Being handicapped or disables isn’t always the best lifestyle to have, but it isn’t up to you on what “gifts” you get. Nancy Mairs knows a lot about that, because she is crippled. In the essay, “On Being a Cripple, Mairs writes for readers, disabled or not, about what it’s like to be crippled. She describes it in a sarcastic tone with seriousness and repetition with some very interesting word choice. Mairs suffers from being cripple, but uses the word with such comfort. She states, “As a cripple, I swagger.
“ This strong statement shows that she is not embarrassed or ashamed of her condition. Mairs instead accepts it and states, “Perhaps I want them to wince. ” This shows that she uses the word cripple on purpose; knowing people would look at her, like she used foul language. The repetitive use of the word, cripple, characterizes Mairs’ condition. She states, “It describes my condition. ” “Disabled suggest any incapability, physical or mental. ” “And I certainly don’t like handicapped, which implies that I have deliberately been put at a disadvantage.
” Mairs says she doesn’t care what people call her. Mairs is aware that people do look at her differently, but she says, “Overall, though I’ve been lucky so far. ” She doesn’t go by the beliefs of the community, but rather continually with activities she enjoys. Everyone has their own opinion. Mairs says, “I don’t like having MS. I hate it. ” Multiple Sclerosis is a chronic, typically progressive disease involving damage to the sheaths of nerve cells in the brain and spinal cord, interrupting the nerves’ signal.
She has been limping for ten years now, but her family helps her out. Mairs’ opinion about being crippled hurts to read. She says, “Because I hate being crippled, I sometimes hate myself for being a cripple. ” After some time she does get at ease with her condition. Her reasons for her words have a way of expressing how she feels about her state. Mains says she is not sorry to be a cripple. That she wouldn’t want anyone in her place. In conclusion, in the essay, “On Being a Cripple” by Nancy Mairs, we learn about being crippled.
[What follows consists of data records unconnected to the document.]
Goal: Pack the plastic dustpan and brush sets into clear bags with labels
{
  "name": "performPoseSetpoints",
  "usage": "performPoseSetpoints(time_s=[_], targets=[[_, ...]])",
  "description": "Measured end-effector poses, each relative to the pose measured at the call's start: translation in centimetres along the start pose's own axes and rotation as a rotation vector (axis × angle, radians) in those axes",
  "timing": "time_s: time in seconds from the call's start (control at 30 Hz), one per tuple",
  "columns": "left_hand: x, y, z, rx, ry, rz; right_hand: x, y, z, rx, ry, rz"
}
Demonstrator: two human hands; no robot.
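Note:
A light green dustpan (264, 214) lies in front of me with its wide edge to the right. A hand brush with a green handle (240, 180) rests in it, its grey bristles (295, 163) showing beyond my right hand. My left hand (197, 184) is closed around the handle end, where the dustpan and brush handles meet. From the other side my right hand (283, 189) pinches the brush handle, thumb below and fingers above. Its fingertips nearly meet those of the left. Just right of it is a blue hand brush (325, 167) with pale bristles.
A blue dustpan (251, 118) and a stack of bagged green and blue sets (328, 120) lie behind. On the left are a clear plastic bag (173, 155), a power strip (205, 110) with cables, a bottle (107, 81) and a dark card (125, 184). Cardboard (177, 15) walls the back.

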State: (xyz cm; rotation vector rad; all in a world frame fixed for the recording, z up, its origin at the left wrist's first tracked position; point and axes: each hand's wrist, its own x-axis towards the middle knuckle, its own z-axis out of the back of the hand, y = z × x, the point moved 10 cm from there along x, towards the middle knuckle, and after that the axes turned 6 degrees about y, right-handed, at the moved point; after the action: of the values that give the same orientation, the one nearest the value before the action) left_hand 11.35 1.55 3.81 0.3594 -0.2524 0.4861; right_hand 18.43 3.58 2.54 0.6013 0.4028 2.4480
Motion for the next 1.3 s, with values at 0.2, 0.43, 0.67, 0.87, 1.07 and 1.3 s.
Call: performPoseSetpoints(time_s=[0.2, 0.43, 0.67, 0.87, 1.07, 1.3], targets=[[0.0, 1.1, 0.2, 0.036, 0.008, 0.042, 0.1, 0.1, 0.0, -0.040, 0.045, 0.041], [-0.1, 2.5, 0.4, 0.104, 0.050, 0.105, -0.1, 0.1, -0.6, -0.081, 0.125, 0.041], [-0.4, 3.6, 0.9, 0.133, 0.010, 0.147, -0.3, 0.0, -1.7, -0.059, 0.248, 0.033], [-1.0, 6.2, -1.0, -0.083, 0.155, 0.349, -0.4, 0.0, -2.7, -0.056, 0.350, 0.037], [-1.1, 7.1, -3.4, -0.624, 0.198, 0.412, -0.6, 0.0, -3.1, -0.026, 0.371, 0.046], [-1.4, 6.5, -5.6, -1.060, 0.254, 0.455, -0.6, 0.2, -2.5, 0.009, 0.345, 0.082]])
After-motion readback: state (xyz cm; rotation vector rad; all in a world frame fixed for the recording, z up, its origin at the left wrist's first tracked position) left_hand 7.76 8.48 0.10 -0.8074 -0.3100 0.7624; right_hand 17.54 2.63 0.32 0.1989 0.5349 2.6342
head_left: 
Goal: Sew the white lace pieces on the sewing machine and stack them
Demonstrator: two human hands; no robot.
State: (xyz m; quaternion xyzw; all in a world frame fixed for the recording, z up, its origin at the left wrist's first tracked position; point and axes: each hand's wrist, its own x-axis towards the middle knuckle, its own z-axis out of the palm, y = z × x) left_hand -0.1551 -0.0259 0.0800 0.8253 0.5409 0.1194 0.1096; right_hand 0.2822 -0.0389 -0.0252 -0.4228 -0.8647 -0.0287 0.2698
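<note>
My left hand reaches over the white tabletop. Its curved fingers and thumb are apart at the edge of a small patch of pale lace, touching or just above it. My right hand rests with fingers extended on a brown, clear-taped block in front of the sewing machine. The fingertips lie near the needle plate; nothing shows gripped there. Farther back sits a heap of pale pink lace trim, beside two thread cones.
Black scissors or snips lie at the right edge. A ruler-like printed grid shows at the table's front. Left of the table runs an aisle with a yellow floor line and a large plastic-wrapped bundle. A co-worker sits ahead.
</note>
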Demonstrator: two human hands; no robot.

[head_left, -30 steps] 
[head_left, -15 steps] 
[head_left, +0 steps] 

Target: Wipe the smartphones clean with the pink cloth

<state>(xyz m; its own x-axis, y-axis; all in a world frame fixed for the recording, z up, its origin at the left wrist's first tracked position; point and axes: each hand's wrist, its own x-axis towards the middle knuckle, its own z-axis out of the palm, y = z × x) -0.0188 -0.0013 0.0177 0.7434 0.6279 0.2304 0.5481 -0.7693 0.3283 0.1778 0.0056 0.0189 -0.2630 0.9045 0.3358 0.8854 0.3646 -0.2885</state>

Living that type of life isn’t easy, but the confidence of Mairs and her essay makes it sound like a normal thing to her audience. She says, “The terrain left me has been ample enough for me to continue many of the activities that absorb me. ” For example, she still writes, teaches, raises children, cats and plants, reads and speaks publicly about MS and depression. She shows how strong she is and how she deals with her condition, in addition to saying that she wouldn’t trade places with anyone, because she is finally getting the hang of everything.